■ TASK TO CARRY OUT ■
From the first line to the last, print the data exactly as it appears.

═══

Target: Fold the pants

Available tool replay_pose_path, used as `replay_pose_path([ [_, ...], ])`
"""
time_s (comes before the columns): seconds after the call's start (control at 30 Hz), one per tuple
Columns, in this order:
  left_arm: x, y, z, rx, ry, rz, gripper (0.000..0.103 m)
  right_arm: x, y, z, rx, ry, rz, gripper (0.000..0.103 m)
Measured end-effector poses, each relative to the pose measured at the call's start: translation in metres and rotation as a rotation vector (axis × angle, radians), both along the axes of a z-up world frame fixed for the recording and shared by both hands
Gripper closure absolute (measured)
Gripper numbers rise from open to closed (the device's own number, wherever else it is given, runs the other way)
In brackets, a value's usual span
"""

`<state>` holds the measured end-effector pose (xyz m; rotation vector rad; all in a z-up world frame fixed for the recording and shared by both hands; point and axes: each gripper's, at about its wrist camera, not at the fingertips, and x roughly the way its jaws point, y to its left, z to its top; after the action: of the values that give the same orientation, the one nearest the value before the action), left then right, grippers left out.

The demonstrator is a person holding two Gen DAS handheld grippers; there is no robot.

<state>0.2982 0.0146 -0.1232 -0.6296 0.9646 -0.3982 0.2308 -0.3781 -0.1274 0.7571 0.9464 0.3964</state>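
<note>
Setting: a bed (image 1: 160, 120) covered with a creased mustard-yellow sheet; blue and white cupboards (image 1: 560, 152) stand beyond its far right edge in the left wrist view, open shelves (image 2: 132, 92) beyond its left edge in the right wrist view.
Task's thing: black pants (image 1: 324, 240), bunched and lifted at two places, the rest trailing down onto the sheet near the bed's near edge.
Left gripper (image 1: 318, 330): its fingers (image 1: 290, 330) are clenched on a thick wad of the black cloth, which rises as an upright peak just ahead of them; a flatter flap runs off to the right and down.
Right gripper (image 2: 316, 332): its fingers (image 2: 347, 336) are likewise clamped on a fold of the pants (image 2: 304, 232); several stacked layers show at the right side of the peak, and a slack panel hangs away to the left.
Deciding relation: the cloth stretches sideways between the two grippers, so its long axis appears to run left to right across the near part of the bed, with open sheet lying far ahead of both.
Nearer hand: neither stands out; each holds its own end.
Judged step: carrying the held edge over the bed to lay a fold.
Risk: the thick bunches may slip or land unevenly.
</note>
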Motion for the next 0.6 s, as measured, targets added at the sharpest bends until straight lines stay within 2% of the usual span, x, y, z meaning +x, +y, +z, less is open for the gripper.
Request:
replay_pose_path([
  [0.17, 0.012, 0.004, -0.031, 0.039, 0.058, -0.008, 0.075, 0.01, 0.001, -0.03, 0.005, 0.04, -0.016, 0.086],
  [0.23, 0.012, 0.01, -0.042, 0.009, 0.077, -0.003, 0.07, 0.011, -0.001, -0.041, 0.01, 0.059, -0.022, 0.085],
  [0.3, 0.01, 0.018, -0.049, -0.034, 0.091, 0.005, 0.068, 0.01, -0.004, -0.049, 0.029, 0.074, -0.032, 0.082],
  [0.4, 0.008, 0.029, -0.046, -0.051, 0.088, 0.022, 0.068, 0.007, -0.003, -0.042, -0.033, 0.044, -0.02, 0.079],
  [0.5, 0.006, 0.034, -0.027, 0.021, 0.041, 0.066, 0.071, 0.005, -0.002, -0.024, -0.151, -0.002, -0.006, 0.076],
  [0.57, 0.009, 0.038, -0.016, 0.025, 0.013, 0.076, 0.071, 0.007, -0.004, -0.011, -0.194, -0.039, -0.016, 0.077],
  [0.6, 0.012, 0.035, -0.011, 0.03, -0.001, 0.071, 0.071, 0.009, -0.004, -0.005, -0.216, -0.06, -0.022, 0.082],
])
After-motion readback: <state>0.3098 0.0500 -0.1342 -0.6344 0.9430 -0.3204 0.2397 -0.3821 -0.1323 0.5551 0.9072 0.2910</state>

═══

■ ANSWER TO THE EXERCISE ■
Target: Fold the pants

Available tool replay_pose_path, used as `replay_pose_path([ [_, ...], ])`
"""
time_s (comes before the columns): seconds after the call's start (control at 30 Hz), one per tuple
Columns, in this order:
  left_arm: x, y, z, rx, ry, rz, gripper (0.000..0.103 m)
  right_arm: x, y, z, rx, ry, rz, gripper (0.000..0.103 m)
Measured end-effector poses, each relative to the pose measured at the call's start: translation in metres and rotation as a rotation vector (axis × angle, radians), both along the axes of a z-up world frame fixed for the recording and shared by both hands
Gripper closure absolute (measured)
Gripper numbers rise from open to closed (the device's own number, wherever else it is given, runs the other way)
In brackets, a value's usual span
"""

`<state>` holds the measured end-effector pose (xyz m; rotation vector rad; all in a z-up world frame fixed for the recording and shared by both hands; point and axes: each gripper's, at about its wrist camera, not at the fingertips, and x roughly the way its jaws point, y to its left, z to its top; after the action: of the values that give the same orientation, the one nearest the value before the action), left then right, grippers left out.

The demonstrator is a person holding two Gen DAS handheld grippers; there is no robot.

<state>0.2982 0.0146 -0.1232 -0.6296 0.9646 -0.3982 0.2308 -0.3781 -0.1274 0.7571 0.9464 0.3964</state>
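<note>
Setting: a bed (image 1: 160, 120) covered with a creased mustard-yellow sheet; blue and white cupboards (image 1: 560, 152) stand beyond its far right edge in the left wrist view, open shelves (image 2: 132, 92) beyond its left edge in the right wrist view.
Task's thing: black pants (image 1: 324, 240), bunched and lifted at two places, the rest trailing down onto the sheet near the bed's near edge.
Left gripper (image 1: 318, 330): its fingers (image 1: 290, 330) are clenched on a thick wad of the black cloth, which rises as an upright peak just ahead of them; a flatter flap runs off to the right and down.
Right gripper (image 2: 316, 332): its fingers (image 2: 347, 336) are likewise clamped on a fold of the pants (image 2: 304, 232); several stacked layers show at the right side of the peak, and a slack panel hangs away to the left.
Deciding relation: the cloth stretches sideways between the two grippers, so its long axis appears to run left to right across the near part of the bed, with open sheet lying far ahead of both.
Nearer hand: neither stands out; each holds its own end.
Judged step: carrying the held edge over the bed to lay a fold.
Risk: the thick bunches may slip or land unevenly.
</note>
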Motion for the next 0.6 s, as measured, targets added at the sharpest bends until straight lines stay within 2% of the usual span, x, y, z meaning +x, +y, +z, less is open for the gripper.
Request:
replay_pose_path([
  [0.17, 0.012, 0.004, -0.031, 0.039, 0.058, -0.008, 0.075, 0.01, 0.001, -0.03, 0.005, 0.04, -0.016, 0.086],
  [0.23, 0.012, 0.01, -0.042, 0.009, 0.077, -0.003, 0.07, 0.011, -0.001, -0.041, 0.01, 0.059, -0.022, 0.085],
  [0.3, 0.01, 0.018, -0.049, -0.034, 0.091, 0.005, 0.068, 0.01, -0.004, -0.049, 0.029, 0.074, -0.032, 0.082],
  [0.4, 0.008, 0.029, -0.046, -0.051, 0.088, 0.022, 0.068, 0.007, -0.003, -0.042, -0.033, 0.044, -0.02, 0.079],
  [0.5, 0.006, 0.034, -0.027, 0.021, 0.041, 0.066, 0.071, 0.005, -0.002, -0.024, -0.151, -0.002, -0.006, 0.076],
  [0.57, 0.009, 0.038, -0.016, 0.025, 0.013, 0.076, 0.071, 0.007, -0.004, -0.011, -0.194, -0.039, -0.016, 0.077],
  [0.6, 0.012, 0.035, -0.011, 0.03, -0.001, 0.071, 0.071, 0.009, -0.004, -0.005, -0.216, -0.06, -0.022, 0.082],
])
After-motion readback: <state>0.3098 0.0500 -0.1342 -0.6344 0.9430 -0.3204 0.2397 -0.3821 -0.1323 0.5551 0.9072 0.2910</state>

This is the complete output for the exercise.